Lowan stressed this was one of several environmental and alternative energy initiatives being undertaken by PPC to ensure that PPC is compliant with environmental legislation and regulations by 2020. PPC has already commissioned the use of carbonaceous spent pot liner, a waste material from the aluminium industry, at its Dwaalboom cement plant in Limpopo. "We basically get paid to use that product and again it replaces about 5% of the coal," Lowan said. She added that PPC was also doing a feasibility study on a waste heat recovery (WHR) system at its Dwaalboom plant. PPC also has an agreement with Innowind, which is constructing a 60MW wind farm in the Eastern Cape to provide electricity to PPC's Grassridge quarry.

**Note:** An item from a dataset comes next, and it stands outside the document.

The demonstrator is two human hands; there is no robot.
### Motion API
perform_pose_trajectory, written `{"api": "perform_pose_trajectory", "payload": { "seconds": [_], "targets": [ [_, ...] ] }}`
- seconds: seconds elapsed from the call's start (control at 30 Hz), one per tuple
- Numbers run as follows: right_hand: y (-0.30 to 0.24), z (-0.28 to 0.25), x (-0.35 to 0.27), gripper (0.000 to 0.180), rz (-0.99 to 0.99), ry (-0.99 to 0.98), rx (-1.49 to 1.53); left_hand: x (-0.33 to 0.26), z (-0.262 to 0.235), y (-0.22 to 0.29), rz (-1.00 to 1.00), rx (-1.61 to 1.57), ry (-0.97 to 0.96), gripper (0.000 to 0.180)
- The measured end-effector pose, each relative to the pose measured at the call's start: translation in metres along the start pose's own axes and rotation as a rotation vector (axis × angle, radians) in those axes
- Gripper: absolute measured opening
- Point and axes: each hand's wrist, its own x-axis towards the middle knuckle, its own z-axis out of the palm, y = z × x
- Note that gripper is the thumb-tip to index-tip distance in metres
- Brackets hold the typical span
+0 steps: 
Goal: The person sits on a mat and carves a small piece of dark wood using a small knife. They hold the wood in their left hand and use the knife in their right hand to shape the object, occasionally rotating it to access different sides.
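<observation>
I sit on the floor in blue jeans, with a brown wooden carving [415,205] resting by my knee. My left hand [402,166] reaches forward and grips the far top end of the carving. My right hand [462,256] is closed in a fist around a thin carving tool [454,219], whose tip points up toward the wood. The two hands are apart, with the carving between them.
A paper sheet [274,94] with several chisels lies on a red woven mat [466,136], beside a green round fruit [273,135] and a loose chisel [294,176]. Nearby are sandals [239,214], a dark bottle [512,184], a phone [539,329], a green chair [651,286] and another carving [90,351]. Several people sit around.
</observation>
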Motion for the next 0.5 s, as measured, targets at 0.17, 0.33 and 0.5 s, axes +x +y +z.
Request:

South Africa: PPC has announced that its full-year profit declined by 9% as its Africa expansion plan failed to offset declining sales in the domestic market. Net income was US$76.7m in the year through November 2014, compared with US$84.1m a year earlier. Sales grew by 9% year-on-year to US$8.13bn. Cement sales volumes grew by 2% year-on-year. "Performance was hampered by industrial action on the platinum belt, which had an adverse impact on trading conditions in South Africa," said PPC.
South Africa: PPC has compiled a shortlist of six candidates to succeed Ketso Gordhan as CEO and will make an appointment after a shareholders' meeting in December 2014, according to chairman Bheki Sibiya.
"We have 85 candidates, of whom six are the cream of the crop," said Sibiya. "We are looking at a person who is going to buy into the board's strategy. We are not looking at anybody who is going to change it."